The Up-and-Comers Square Off in France
By Karl Treacy
fashionwindows.com
May 2, 2003/FWD/ --- A warm Mediterranean sun, an abundance of palm trees, tiny winding medieval streets and stunning vistas add a special dimension to the annual Hyeres festival in the south of France. Maybe Paris Fashion Week might consider relocating to this paradise spot.
The festival, currently in its 18th year, has helped launch such designers as Viktor & Rolf, Alexandre Mathieu and Gaspard Yurkievich onto the world fashion stage. And, no matter what one might expect from a no-holes-barred competition, the ten young designers up for consideration produced work that was a mix of the highly wearable and the suitably thought-provoking.
In a fashion world besieged with daily tales of financial woe and falling sales, it was Sandrina Fasoli, whose simple and fresh clothes walked away with the coveted overall womenswear prize. Fittingly, the graduate of La Cambre fashion school in Brussels also shared the commercial prize with her sharp, modern cutting with a girlish lightness.
Taking a principal palette of lemon yellow, white, pale blue-gray, and spicing it up with splashes of large blue polka dots, Fasoli's only concession to difficult artiness came in the barely discernable habit of certain skirts and coats that passed between the legs like a diaper. Fancy effects aside, these clothes could have walked out onto the street as is, especially a curvy-constructed raincoat in a blown-up black and white check pattern.
The best received show, hence its reception of the public prize, was the dreamlike collection from France's Dominique Bastard and Antonin Ghirardi. In feather-light ruffled and pleated suede punched out like lace, the resulting collection was mind-bogglingly complex, but perfectly realized and terribly romantic.
The prize sponsored by Henri Bendel went to Holland's Hamid Ed-Dakhissi for his womenswear collection presented to the wafting notes from a front-row accordion player. Taking large ballooning silhouettes reminiscent of the late 1950s, Ed-Dakhissi created a quilted duvet coat with silk brocade, a lace effect shawl, and a lampshade coat under which came a dress of printed roses cut from fabric. And beneath a raglan coat, a stunning bias-cut dress made of silk scarves emerged, and a backless wedding dress, whose sweeping skirt was made from knotted scraps of old shirts, was edgy and delightful at the same time.
The top menswear prize went to Austria's Ute Ploier, whose tunics and collarless jackets in rounded, organic shapes and shades topped off narrow pants. She also cut slick, sleeveless overalls, and paired sweatshirt-effect tunics over tight trousers that ruched over boots for a more urban look.
Three designers, including Ploier, showed menswear this year. Henrik Vibskov (Denmark) showed bright and colorful easy suits printed with micro repeat patterns or patterns printed on garments wrapped around the neck as scarves. Black wool and khaki raincoats were also strong in his collection.
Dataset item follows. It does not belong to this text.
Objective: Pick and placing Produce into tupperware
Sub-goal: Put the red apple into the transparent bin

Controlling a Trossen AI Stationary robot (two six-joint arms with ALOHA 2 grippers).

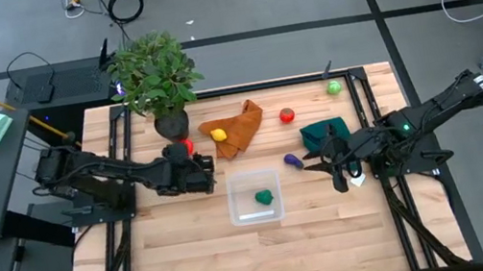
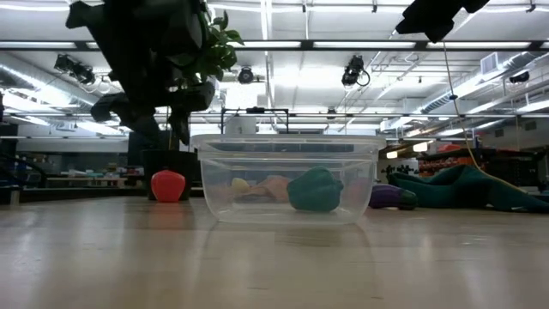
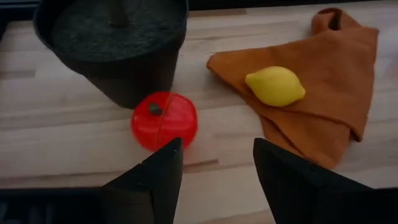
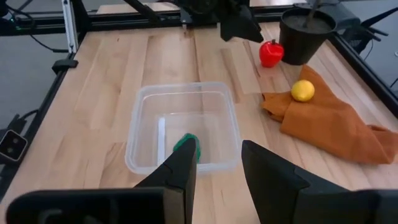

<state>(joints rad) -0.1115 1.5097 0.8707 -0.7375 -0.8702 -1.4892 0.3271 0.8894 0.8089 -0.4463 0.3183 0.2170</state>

France's Jeremy Dhennin tapped into a sport vibe and produced novel, and strangely desirable, outfits that fused the football field with the shopping mall. Jeans stopped abruptly just under the buttocks where they transformed into gathered track pants, running vests were in shirting fabrics, and ribbed white sock material with red and blue stripe detailing became armlets and the waistband on a mesh jacket.
Laurent Edmond (France), who shared the commercial prize with Sandrina Fasoli -- 15,000 Euro each and the chance to have three of their outfits produced commercially and sold by the 1-2-3 retail chain -- used large colorful plastic doves and geometric shapes to accessorize his collection of harlequin patchwork effects, softly quilted bolero harnesses and kimono dresses in shades of ice blue, pink and pistachio.
After a shaky start of printed denim and chiffon tunics, the collection by Gregory Georgescu (Belgium) took flight with sculptural pleating, sparkling crystal decorative plates and a black top whose slashes tied into neat little bows. Another Belgian, Chrystel Fischer, cut, seamed, ruched and pleated to her hearts content, whipping up some rather beautiful outfits in a patchwork of shades, fabrics and textures.
With an intro of "ordinary" men carrying workman's tools (and even a chair) in their hands, Sonja Bossert and Brigitte Schorn (Germany) showed a line-up of conceptual clothing with patterns that were derived from the shape and details of those very same tools. A long tube dress intricately composed of strips of dark green leather that spilled loosely from the top mimicked the shavings made by a wood plane.
With some whispers of attendance at this year's event being lower than in previous years, Hyeres still provides an unprecedented amount of exposure and contact to media and important movers and shakers in the fashion world that young, talented designers might otherwise never achieve.
Christophe Beaufays, Laureat from 1999, described participating in the Hyeres festival as "one of the best things to have on your business card". Currently designing a well-received and progressive leather line called Auguste, Beaufays noted that, "as it was only the first season and few people had really heard of Auguste, all information communicated mentioned that I had won the Grand Prix at Hyeres. It got people's attention."